A lista de participantes inclui a juíza do Tribunal de Justiça do Amazonas (TJ/AM) e titular do 2º Juizado de Combate à Violência Doméstica e Familiar, Luciana da Eira Nasser; o juiz do TJ/AM e titular da 3ª Vara do Tribunal do Júri, Mauro Antony; a delegada da Especializada em Crimes contra a Mulher, Débora Mafra; a defensora pública da DPE/AM, Caroline Braz; a militante do movimento de mulheres, assistente social, e ex-secretária de Estado de Justiça, Direitos Humanos e Cidadania (Sejusc), Graça Prola; a assistente social e coordenadora do Serviço de Atendimento e Responsabilização do Agressor (Sare), da Secretaria de Justiça do Amazonas (Sejusc), Fabiana Maciel e a servidora Vera Lúcia, da Gerência da Diversidade da Secretaria de Estado de Educação e Qualidade do Ensino (Seduc).

A pedagoga Jacy Braga lembra que o “feminicídio” é uma tipificação do crime de homicídio, passando a ser considerado hediondo, como o estupro, genocídio e o latrocínio. Com isso, a pena prevista para o homicídio qualificado é de reclusão de 12 a 30 anos.

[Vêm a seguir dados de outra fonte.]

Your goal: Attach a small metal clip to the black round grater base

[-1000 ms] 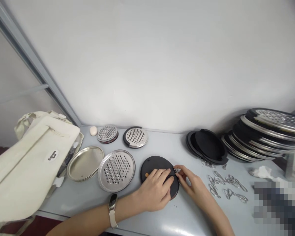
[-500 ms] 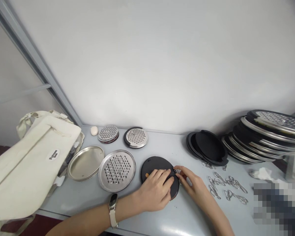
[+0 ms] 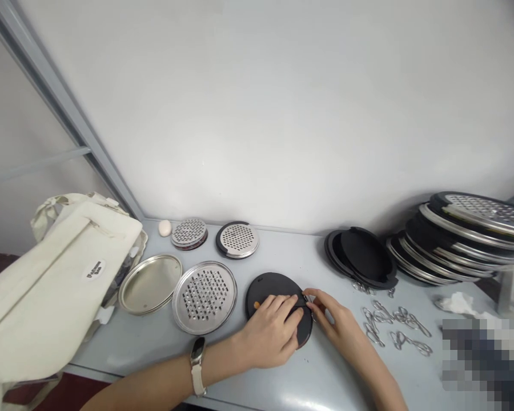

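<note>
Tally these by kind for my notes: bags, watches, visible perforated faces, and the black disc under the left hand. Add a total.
Bag: 1
Watch: 1
Perforated faces: 4
Black disc under the left hand: 1
Total: 7

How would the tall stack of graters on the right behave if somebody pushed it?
The stack would probably slide or topple, because its upper graters jut out past the lower ones. The pieces may slip on each other, since their metal rims look smooth and shiny.
</note>
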A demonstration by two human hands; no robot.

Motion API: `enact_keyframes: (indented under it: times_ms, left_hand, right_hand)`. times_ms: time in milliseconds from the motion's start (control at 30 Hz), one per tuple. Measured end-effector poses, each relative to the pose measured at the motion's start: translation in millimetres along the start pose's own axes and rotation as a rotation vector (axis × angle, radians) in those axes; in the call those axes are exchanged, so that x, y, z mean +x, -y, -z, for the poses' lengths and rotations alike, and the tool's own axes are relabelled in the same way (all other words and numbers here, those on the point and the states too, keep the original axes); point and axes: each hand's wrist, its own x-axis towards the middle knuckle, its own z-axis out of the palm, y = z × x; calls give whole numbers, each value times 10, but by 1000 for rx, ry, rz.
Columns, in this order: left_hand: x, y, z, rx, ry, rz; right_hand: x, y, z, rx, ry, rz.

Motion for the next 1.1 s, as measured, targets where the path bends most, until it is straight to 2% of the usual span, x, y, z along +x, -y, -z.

A expressão e o significado

O Feminicídio é uma expressão utilizada para denominar as mortes violentas de mulheres, que tenham sido motivadas por sua condição de mulher. Como motivação de gênero para o crime de feminicídio estão: o sentimento de posse sobre a mulher, o controle e o desejo sobre o seu corpo e sua autonomia, a limitação do crescimento profissional, econômico, social ou intelectual da mulher, o tratamento da mulher como objeto sexual e manifestações de desprezo e ódio pela mulher e pelo feminino.